─── Information given ───
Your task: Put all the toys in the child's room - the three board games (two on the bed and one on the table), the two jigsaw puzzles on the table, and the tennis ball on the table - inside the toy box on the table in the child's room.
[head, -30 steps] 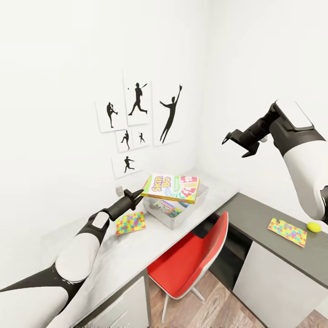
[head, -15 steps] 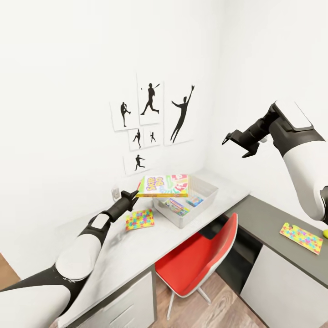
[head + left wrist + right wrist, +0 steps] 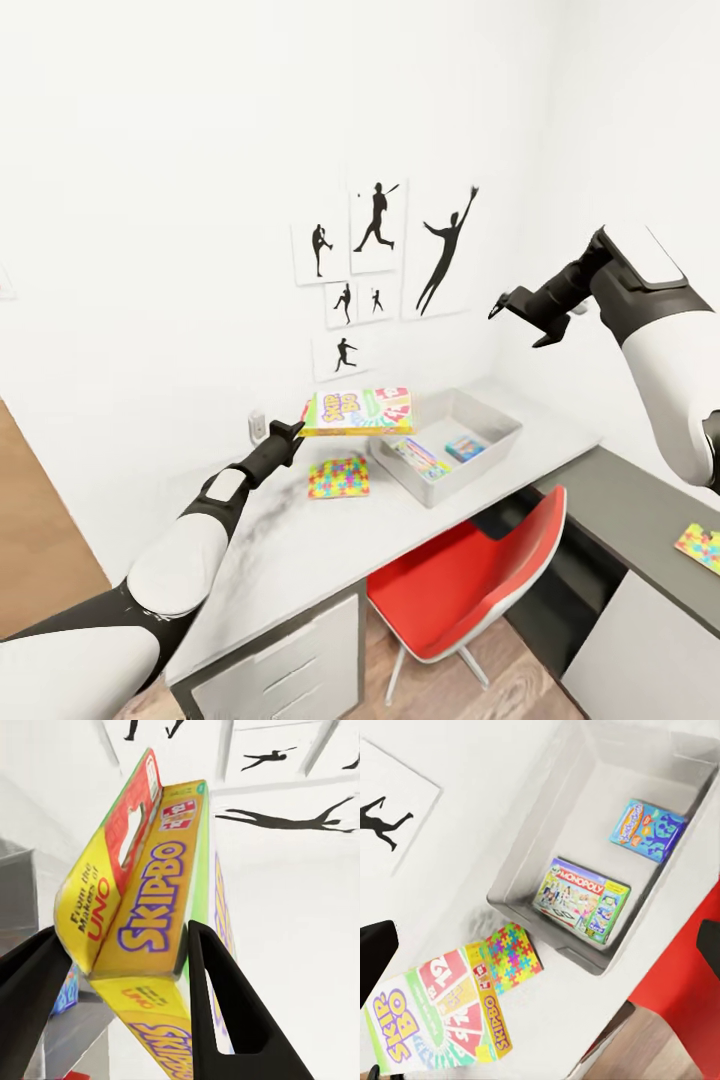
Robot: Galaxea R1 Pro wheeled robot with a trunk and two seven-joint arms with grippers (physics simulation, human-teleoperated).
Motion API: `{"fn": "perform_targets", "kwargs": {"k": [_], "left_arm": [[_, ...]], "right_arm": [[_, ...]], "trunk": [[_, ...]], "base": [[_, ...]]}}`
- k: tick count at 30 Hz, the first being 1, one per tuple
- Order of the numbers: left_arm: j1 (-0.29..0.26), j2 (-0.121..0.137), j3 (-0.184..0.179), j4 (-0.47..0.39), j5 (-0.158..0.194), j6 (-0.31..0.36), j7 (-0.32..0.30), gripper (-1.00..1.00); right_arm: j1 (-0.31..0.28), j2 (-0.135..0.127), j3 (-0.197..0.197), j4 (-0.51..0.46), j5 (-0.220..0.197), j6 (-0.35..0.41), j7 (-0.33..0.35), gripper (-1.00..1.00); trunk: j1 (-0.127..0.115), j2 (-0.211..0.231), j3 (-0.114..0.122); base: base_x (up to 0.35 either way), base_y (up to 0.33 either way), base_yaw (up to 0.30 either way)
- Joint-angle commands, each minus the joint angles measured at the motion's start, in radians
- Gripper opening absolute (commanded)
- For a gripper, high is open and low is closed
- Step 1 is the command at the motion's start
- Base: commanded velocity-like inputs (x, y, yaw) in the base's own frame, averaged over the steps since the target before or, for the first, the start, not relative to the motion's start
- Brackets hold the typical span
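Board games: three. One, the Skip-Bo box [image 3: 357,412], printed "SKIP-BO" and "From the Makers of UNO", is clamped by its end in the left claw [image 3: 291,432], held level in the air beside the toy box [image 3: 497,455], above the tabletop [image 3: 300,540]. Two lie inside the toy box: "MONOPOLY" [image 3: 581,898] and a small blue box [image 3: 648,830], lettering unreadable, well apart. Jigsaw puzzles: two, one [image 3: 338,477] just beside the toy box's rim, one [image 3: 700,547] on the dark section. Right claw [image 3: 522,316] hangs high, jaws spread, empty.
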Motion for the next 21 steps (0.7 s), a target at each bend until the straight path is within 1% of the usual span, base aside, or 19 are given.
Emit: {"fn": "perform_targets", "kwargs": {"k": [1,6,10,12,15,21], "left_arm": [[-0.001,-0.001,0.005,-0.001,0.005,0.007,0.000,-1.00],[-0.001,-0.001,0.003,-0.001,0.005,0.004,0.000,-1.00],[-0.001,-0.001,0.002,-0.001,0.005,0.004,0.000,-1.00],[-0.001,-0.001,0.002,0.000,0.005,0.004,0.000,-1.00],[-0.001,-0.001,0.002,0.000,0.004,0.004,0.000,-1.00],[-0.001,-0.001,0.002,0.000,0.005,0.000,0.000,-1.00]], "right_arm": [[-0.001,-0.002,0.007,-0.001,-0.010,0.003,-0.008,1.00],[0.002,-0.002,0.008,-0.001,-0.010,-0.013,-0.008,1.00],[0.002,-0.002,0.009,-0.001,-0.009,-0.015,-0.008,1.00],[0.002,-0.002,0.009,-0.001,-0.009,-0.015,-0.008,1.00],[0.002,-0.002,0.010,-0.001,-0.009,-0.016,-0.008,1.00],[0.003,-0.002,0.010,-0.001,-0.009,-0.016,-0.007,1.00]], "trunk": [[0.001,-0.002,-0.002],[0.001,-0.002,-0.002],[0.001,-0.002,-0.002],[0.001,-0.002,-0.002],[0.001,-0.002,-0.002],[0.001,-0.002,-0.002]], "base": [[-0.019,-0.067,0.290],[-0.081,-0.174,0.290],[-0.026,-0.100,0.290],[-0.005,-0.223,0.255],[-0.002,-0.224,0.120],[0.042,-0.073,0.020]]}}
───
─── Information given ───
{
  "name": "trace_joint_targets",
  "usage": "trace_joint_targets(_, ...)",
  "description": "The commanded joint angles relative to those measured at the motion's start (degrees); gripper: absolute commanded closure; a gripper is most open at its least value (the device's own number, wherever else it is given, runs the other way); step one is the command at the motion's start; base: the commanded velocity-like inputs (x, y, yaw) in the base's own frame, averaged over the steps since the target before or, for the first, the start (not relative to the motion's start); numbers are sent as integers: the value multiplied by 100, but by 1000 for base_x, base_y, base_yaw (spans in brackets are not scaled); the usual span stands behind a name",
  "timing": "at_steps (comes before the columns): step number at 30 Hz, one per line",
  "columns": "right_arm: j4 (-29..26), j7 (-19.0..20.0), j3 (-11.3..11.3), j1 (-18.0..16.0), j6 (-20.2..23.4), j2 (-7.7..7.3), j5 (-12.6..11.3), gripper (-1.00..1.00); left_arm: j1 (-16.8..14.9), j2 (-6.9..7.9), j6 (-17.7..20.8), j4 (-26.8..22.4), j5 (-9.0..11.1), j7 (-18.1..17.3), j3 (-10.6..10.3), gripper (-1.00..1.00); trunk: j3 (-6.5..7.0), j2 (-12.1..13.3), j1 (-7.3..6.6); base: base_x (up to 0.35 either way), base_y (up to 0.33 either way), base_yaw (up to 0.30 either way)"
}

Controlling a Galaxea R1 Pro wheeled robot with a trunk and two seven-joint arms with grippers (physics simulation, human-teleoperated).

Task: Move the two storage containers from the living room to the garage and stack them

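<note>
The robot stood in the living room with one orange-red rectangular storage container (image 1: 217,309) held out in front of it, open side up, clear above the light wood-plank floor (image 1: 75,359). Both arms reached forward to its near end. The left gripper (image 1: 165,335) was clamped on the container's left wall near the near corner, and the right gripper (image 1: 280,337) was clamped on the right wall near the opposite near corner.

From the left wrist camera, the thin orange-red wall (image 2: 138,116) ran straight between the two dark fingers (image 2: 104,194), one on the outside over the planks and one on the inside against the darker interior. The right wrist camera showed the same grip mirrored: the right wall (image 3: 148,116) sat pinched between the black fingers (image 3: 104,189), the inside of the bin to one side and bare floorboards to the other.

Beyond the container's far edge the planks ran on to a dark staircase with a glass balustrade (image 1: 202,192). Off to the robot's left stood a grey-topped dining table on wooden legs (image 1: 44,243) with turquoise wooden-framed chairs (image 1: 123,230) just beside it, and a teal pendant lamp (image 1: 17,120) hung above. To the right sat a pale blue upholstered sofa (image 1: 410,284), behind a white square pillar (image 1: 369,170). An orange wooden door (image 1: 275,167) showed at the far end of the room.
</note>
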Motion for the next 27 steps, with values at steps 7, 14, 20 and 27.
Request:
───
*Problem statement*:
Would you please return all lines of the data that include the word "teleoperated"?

*Your solution*:
Robot: Galaxea R1 Pro wheeled robot with a trunk and two seven-joint arms with grippers (physics simulation, human-teleoperated).
Controlling a Galaxea R1 Pro wheeled robot with a trunk and two seven-joint arms with grippers (physics simulation, human-teleoperated).

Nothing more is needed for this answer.